> _Exercise requirements_:
Output the data below in full, character for character.

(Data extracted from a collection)
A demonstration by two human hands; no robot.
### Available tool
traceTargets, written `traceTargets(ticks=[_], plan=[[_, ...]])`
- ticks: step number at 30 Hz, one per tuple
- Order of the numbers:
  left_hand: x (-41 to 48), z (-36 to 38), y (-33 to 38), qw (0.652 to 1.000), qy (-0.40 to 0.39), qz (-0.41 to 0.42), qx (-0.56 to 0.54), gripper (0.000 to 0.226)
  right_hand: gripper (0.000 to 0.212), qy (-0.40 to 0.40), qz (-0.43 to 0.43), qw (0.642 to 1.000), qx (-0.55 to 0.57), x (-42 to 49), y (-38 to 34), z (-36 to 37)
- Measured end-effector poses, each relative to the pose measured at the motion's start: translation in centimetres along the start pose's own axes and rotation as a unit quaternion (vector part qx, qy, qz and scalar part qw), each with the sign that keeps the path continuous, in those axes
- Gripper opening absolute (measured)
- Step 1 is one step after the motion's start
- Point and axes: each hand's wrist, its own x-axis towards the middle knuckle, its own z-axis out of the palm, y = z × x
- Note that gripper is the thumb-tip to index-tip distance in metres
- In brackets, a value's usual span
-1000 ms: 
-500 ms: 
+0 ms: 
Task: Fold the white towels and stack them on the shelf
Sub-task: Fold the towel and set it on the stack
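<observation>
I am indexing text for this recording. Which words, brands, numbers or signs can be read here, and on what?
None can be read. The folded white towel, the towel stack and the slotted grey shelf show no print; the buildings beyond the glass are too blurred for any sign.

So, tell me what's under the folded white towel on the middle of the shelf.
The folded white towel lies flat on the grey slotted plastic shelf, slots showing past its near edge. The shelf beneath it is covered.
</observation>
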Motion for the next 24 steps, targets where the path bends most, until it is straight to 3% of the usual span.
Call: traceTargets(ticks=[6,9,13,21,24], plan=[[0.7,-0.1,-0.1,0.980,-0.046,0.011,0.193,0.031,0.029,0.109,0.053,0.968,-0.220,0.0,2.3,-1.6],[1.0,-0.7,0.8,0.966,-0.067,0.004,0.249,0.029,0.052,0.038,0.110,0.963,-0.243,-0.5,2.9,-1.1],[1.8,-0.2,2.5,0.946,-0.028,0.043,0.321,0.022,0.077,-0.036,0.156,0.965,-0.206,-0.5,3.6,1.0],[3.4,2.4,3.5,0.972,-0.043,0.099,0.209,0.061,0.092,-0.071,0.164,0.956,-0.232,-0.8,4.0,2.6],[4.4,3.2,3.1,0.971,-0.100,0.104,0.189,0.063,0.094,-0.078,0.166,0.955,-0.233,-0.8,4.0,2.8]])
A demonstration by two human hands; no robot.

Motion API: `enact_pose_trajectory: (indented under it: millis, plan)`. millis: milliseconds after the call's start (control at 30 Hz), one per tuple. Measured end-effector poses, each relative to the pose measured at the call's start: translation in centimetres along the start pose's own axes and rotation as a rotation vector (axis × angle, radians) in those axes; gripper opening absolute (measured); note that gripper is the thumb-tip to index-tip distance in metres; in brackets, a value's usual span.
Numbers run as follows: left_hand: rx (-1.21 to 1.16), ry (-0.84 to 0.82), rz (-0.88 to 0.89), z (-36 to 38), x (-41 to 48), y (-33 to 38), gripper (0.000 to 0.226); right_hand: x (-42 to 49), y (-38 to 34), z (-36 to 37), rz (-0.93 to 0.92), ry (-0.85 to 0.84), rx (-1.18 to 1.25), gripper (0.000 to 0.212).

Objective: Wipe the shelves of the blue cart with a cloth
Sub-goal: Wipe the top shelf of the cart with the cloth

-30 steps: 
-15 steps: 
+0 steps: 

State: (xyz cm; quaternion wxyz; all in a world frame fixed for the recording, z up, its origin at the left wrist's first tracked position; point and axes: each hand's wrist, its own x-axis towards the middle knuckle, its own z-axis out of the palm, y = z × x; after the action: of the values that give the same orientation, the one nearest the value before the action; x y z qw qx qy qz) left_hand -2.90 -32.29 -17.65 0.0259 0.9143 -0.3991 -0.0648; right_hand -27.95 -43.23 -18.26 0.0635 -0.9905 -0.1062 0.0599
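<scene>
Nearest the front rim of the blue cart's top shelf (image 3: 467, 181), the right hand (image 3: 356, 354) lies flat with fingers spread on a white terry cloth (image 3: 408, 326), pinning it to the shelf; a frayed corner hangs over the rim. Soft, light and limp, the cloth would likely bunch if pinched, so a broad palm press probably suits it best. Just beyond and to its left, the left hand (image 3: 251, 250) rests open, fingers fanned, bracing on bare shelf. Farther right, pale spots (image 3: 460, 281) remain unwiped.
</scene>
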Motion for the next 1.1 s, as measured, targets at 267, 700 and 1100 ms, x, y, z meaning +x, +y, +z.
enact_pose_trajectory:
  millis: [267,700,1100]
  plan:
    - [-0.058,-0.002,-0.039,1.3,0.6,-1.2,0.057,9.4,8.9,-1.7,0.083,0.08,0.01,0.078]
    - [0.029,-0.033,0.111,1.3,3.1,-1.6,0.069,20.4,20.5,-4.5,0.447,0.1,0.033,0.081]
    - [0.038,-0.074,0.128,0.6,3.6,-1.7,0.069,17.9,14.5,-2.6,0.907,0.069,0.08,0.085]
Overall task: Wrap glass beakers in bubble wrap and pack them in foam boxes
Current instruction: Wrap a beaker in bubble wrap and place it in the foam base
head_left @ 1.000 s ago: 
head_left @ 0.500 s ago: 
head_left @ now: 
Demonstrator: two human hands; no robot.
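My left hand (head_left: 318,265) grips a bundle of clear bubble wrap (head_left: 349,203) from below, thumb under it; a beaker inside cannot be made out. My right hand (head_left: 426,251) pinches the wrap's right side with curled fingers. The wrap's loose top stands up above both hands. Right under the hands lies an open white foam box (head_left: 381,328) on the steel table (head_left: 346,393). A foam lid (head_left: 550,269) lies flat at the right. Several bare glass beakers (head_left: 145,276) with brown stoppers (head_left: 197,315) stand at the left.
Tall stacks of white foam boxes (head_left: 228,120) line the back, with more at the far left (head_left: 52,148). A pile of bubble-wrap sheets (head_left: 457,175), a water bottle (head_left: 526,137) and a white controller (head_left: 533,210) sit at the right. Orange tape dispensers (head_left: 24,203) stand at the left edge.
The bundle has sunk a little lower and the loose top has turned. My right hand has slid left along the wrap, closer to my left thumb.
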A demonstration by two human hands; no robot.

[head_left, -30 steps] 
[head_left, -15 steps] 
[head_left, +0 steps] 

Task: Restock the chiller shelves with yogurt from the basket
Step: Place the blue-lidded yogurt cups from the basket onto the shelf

> _Result of this task_:
A demonstration by two human hands; no robot.
### Available tool
traceTargets, written `traceTargets(ticks=[_], plan=[[_, ...]])`
- ticks: step number at 30 Hz, one per tuple
- Order of the numbers:
  left_hand: x (-41 to 48), z (-36 to 38), y (-33 to 38), qw (0.652 to 1.000), qy (-0.40 to 0.39), qz (-0.41 to 0.42), qx (-0.56 to 0.54), gripper (0.000 to 0.226)
  right_hand: gripper (0.000 to 0.212), qy (-0.40 to 0.40), qz (-0.43 to 0.43), qw (0.642 to 1.000), qx (-0.55 to 0.57), x (-42 to 49), y (-38 to 34), z (-36 to 37)
- Measured end-effector poses, each relative to the pose measured at the motion's start: translation in centimetres along the start pose's own axes and rotation as a unit quaternion (vector part qx, qy, qz and scalar part qw), each with the sign that keeps the path continuous, in those axes
- Gripper opening absolute (measured)
- Step 1 is one step after the motion's start
- Point and axes: each hand's wrist, its own x-axis towards the middle knuckle, its own z-axis out of the palm, y = z × x
- Note that gripper is the thumb-tip to index-tip distance in metres
- In brackets, a value's usual span
-1000 ms: 
-500 ms: 
+0 ms: 
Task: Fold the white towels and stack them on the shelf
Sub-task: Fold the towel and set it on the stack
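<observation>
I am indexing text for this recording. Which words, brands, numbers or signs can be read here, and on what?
None can be read. The folded white towel, the towel stack and the slotted grey shelf show no print; the buildings beyond the glass are too blurred for any sign.

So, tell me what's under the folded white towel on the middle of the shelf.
The folded white towel lies flat on the grey slotted plastic shelf, slots showing past its near edge. The shelf beneath it is covered.
</observation>
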Motion for the next 24 steps, targets where the path bends most, until it is straight to 3% of the usual span.
Call: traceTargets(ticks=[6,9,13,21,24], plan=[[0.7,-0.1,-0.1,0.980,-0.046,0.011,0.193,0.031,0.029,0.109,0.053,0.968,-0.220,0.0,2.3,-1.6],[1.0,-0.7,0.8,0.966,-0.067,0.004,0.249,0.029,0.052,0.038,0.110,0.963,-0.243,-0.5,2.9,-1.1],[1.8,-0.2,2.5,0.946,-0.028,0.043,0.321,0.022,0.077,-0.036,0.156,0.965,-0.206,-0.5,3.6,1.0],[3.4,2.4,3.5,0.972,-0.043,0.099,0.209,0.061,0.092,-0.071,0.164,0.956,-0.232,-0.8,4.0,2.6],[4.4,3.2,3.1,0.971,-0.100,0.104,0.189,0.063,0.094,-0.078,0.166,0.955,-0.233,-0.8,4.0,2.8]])
A demonstration by two human hands; no robot.

Motion API: `enact_pose_trajectory: (indented under it: millis, plan)`. millis: milliseconds after the call's start (control at 30 Hz), one per tuple. Measured end-effector poses, each relative to the pose measured at the call's start: translation in centimetres along the start pose's own axes and rotation as a rotation vector (axis × angle, radians) in those axes; gripper opening absolute (measured); note that gripper is the thumb-tip to index-tip distance in metres; in brackets, a value's usual span.
Numbers run as follows: left_hand: rx (-1.21 to 1.16), ry (-0.84 to 0.82), rz (-0.88 to 0.89), z (-36 to 38), x (-41 to 48), y (-33 to 38), gripper (0.000 to 0.226); right_hand: x (-42 to 49), y (-38 to 34), z (-36 to 37), rz (-0.93 to 0.92), ry (-0.85 to 0.84), rx (-1.18 to 1.25), gripper (0.000 to 0.212).

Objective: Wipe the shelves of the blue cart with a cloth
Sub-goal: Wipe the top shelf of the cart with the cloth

-30 steps: 
-15 steps: 
+0 steps: 

State: (xyz cm; quaternion wxyz; all in a world frame fixed for the recording, z up, its origin at the left wrist's first tracked position; point and axes: each hand's wrist, its own x-axis towards the middle knuckle, its own z-axis out of the palm, y = z × x; after the action: of the values that give the same orientation, the one nearest the value before the action; x y z qw qx qy qz) left_hand -2.90 -32.29 -17.65 0.0259 0.9143 -0.3991 -0.0648; right_hand -27.95 -43.23 -18.26 0.0635 -0.9905 -0.1062 0.0599
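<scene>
Nearest the front rim of the blue cart's top shelf (image 3: 467, 181), the right hand (image 3: 356, 354) lies flat with fingers spread on a white terry cloth (image 3: 408, 326), pinning it to the shelf; a frayed corner hangs over the rim. Soft, light and limp, the cloth would likely bunch if pinched, so a broad palm press probably suits it best. Just beyond and to its left, the left hand (image 3: 251, 250) rests open, fingers fanned, bracing on bare shelf. Farther right, pale spots (image 3: 460, 281) remain unwiped.
</scene>
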Motion for the next 1.1 s, as measured, targets at 267, 700 and 1100 ms, x, y, z meaning +x, +y, +z.
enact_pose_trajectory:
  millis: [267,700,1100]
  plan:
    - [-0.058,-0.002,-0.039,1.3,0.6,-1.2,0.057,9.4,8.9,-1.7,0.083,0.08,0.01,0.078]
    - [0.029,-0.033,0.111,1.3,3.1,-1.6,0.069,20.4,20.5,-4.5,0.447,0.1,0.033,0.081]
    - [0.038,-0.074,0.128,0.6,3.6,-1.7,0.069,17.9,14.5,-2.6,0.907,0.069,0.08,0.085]
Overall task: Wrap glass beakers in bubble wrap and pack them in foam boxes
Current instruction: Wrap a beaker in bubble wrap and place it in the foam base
head_left @ 1.000 s ago: 
head_left @ 0.500 s ago: 
head_left @ now: 
Demonstrator: two human hands; no robot.
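My left hand (head_left: 318,265) grips a bundle of clear bubble wrap (head_left: 349,203) from below, thumb under it; a beaker inside cannot be made out. My right hand (head_left: 426,251) pinches the wrap's right side with curled fingers. The wrap's loose top stands up above both hands. Right under the hands lies an open white foam box (head_left: 381,328) on the steel table (head_left: 346,393). A foam lid (head_left: 550,269) lies flat at the right. Several bare glass beakers (head_left: 145,276) with brown stoppers (head_left: 197,315) stand at the left.
Tall stacks of white foam boxes (head_left: 228,120) line the back, with more at the far left (head_left: 52,148). A pile of bubble-wrap sheets (head_left: 457,175), a water bottle (head_left: 526,137) and a white controller (head_left: 533,210) sit at the right. Orange tape dispensers (head_left: 24,203) stand at the left edge.
The bundle has sunk a little lower and the loose top has turned. My right hand has slid left along the wrap, closer to my left thumb.
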A demonstration by two human hands; no robot.

[head_left, -30 steps] 
[head_left, -15 steps] 
[head_left, +0 steps] 

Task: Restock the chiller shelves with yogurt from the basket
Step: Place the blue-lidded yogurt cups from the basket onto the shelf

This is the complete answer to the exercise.